## Your objective
Could you report every line of the listing below that holds the word "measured"?

## Information shown
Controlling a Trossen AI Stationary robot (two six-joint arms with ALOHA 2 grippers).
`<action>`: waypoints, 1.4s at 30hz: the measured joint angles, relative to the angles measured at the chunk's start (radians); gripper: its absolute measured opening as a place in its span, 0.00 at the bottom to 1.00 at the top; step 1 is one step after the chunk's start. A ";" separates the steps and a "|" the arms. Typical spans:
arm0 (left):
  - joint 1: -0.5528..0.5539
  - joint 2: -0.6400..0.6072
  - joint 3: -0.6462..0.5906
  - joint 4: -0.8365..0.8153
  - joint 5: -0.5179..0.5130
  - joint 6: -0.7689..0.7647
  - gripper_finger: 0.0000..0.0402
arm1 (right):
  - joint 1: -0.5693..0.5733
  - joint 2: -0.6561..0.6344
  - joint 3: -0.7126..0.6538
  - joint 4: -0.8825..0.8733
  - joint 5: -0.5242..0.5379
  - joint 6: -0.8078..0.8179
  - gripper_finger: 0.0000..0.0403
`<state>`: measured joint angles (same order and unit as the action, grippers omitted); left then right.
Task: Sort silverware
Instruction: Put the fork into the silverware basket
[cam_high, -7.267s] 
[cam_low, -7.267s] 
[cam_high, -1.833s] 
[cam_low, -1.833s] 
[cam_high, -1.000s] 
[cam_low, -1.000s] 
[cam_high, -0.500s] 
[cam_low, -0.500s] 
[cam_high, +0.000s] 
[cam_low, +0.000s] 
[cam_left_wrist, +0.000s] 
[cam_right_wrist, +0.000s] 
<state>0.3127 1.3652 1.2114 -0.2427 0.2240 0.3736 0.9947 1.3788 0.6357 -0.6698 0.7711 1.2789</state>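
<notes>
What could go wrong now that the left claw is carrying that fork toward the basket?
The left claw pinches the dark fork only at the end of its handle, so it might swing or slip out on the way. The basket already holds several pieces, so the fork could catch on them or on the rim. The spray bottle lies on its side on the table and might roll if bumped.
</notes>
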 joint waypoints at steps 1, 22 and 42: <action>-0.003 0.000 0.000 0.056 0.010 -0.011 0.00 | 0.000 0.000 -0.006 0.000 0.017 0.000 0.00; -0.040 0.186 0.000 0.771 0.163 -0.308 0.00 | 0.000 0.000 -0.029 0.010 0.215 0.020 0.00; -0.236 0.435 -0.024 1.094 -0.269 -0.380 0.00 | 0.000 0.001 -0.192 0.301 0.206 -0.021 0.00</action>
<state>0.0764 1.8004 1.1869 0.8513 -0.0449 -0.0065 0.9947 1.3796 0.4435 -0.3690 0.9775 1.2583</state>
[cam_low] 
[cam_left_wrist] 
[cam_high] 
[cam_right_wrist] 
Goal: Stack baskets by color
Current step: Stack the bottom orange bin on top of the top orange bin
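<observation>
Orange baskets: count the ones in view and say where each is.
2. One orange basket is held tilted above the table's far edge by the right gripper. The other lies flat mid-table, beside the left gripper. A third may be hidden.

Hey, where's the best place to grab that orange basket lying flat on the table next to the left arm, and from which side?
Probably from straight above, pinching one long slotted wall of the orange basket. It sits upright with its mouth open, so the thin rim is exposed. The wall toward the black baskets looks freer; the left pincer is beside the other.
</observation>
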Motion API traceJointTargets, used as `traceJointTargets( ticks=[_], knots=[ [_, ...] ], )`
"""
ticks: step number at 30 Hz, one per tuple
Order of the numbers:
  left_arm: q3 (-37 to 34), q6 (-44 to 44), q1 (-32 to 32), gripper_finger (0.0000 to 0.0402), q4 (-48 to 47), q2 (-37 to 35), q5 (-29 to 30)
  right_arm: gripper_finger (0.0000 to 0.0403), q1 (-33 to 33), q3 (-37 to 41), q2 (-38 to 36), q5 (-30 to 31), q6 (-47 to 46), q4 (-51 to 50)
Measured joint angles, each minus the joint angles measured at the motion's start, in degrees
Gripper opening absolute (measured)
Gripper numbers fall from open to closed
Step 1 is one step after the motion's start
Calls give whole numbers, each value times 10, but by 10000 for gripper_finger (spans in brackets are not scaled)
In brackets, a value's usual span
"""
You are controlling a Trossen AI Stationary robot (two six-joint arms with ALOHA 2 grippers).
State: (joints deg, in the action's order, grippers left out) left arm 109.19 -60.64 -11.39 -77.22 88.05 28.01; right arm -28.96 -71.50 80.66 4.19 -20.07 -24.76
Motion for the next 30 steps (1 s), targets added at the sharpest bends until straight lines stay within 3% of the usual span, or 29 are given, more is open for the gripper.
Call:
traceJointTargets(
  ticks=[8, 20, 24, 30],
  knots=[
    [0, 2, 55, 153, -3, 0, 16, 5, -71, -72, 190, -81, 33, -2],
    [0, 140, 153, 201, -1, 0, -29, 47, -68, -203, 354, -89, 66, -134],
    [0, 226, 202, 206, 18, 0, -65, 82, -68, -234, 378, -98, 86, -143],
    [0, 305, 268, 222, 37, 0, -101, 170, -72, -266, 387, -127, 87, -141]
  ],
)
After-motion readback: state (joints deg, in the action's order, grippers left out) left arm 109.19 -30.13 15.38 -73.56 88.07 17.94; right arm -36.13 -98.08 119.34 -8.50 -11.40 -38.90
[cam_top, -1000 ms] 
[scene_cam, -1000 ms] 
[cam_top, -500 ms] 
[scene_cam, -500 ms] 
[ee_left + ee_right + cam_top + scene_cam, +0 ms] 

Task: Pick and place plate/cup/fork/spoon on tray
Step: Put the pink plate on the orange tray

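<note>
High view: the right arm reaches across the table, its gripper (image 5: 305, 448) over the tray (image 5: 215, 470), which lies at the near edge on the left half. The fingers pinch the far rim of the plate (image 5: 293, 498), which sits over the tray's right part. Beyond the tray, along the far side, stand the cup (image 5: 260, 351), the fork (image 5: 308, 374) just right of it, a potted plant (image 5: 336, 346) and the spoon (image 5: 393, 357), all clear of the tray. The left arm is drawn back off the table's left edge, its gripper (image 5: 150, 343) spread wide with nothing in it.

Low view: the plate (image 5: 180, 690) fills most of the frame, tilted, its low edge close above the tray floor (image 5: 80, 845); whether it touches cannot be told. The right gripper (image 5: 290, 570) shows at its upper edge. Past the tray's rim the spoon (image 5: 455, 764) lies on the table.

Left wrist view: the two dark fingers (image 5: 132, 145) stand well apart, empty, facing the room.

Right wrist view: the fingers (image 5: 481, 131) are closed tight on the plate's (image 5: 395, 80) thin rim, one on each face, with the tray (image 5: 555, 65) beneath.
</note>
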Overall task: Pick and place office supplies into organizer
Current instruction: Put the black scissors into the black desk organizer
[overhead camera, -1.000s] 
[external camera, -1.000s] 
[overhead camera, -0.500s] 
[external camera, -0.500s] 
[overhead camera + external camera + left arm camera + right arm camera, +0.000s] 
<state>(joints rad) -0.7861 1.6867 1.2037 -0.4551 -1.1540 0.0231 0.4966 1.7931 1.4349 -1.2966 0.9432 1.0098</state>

## The answer
`<action>`: waypoints, 1.4s at 30hz: the measured joint angles, relative to the angles measured at the chunk's start (radians); gripper: its absolute measured opening as a place in its span, 0.00 at the bottom to 1.00 at the top; step 1 is one step after the chunk's start. A ";" separates the steps and a "|" the arms. Typical spans:
`<state>`: measured joint angles (same order and unit as the action, grippers omitted); left then right.
Measured joint angles, each minus the joint angles measured at the motion's start, in degrees
Gripper opening absolute (measured)

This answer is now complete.